Ben looked at the time. Minot’s office would be closed Saturdayshe’d need Riordan to let him in. And he was already running late. Anyway, why suppose the names were already in the files? Danny’s new list. Maybe with the one who’d thought he’d acted in time, before his name was in the mail.
He headed east on Hollywood Boulevard, storefronts slipping by in a blur. There had been a flyer in the box. So someone had opened it recently, maybe looking for the envelope now in his pocket. How long would he wait? And why set it up this way? Why not pass a list in a bar? Call from a pay phone. Unless the source couldn’t be too careful.
He cut down through Silver Lake then crossed the river and followed the winding road through the Arroyo Seco. The old commuter route from downtown, businessmen in starched collars driving home to their Midwestern houses and flowering gardens, what the city had been like before the movies came. Turn-of-the-century lampposts and rows of trees, the streets empty in the yellow afternoon light.
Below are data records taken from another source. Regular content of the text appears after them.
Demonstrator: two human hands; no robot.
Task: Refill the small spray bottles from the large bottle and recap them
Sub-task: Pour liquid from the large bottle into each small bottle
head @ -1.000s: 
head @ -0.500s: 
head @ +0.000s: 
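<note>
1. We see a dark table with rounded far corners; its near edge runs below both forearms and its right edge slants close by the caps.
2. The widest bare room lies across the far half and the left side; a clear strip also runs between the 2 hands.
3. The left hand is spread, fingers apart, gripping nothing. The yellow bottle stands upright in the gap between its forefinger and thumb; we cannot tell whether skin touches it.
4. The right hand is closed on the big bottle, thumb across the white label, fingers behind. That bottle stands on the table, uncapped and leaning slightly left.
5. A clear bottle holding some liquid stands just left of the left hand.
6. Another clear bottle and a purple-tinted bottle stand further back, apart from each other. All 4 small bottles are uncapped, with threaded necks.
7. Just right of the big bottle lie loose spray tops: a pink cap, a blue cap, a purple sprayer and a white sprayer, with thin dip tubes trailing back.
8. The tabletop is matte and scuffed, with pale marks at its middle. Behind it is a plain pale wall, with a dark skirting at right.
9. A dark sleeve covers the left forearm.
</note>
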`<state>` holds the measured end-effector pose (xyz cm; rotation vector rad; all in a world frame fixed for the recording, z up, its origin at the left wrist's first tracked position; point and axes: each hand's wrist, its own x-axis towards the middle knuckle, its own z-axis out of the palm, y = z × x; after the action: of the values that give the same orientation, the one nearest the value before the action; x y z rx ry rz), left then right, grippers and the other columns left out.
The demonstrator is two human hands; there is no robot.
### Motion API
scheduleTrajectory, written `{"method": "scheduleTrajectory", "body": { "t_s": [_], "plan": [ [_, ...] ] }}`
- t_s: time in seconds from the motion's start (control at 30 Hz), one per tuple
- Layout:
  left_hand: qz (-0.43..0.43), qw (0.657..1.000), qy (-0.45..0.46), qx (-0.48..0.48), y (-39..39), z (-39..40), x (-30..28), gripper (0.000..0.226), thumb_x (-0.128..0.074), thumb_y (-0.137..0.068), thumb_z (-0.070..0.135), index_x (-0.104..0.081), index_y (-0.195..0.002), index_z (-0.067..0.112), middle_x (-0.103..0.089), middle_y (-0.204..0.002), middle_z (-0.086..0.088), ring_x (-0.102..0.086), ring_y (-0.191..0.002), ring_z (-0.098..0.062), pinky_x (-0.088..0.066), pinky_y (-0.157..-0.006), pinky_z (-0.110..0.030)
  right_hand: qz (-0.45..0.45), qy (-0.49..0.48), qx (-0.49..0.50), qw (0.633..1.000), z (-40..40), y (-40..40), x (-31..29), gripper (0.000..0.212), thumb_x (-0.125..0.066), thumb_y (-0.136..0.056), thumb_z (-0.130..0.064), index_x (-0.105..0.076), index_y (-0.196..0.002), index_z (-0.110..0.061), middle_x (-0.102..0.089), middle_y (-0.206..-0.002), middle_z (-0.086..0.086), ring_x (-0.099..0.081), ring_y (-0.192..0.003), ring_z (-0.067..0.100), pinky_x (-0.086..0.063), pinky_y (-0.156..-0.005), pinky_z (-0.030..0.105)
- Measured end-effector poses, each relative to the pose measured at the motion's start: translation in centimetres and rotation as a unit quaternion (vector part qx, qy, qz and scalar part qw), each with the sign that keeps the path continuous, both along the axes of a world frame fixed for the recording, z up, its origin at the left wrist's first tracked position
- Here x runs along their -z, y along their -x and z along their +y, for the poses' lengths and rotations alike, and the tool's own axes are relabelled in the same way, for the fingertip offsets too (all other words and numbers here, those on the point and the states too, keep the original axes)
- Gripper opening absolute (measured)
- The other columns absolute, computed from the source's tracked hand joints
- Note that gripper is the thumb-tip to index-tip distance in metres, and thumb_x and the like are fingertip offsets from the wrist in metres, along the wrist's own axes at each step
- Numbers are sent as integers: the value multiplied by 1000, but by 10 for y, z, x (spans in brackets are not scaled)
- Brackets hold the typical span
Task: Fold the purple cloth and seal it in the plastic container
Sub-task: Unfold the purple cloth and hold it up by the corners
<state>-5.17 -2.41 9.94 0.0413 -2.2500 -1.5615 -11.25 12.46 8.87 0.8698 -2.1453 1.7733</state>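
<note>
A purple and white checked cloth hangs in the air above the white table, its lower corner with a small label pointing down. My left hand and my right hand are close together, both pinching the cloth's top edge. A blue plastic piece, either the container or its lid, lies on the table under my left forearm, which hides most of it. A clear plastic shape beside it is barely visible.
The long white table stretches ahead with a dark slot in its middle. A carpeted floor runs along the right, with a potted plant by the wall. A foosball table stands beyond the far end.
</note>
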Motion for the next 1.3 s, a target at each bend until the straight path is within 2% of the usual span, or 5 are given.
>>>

He’d expected Cal Tech to be utilitarian, but the look was residential, cloistered quadrangles, the buildings larger versions of the houses down the street. The faculty lounge was even more traditional, dark wood paneling and oil portraits. Dieter was already pouring tea for Liesl and her father. To Ben’s surprise, Kaltenbach rounded out the table.
“I didn’t realize you were coming,” he said.
“Yes, maybe a last chance,” Kaltenbach said in German. “To see heaven.”
“English here, Heinrich,” Dieter said and Ben saw that the purpose of the party had been to show off the lounge, Dieter’s assimilated life.
“I’m sorry I’m late.”
“What happened?” Liesl said, not looking at him directly. “You left so suddenly.” Sprinting across a parking lot.
“I had to see someone in the hospital.”
“The hospital?”
“It’s all right. Just a long drive.”
“Everywhere is far here,” Kaltenbach said.
“A mission of mercy,” Dieter said. “So now you’re here. Some tea?”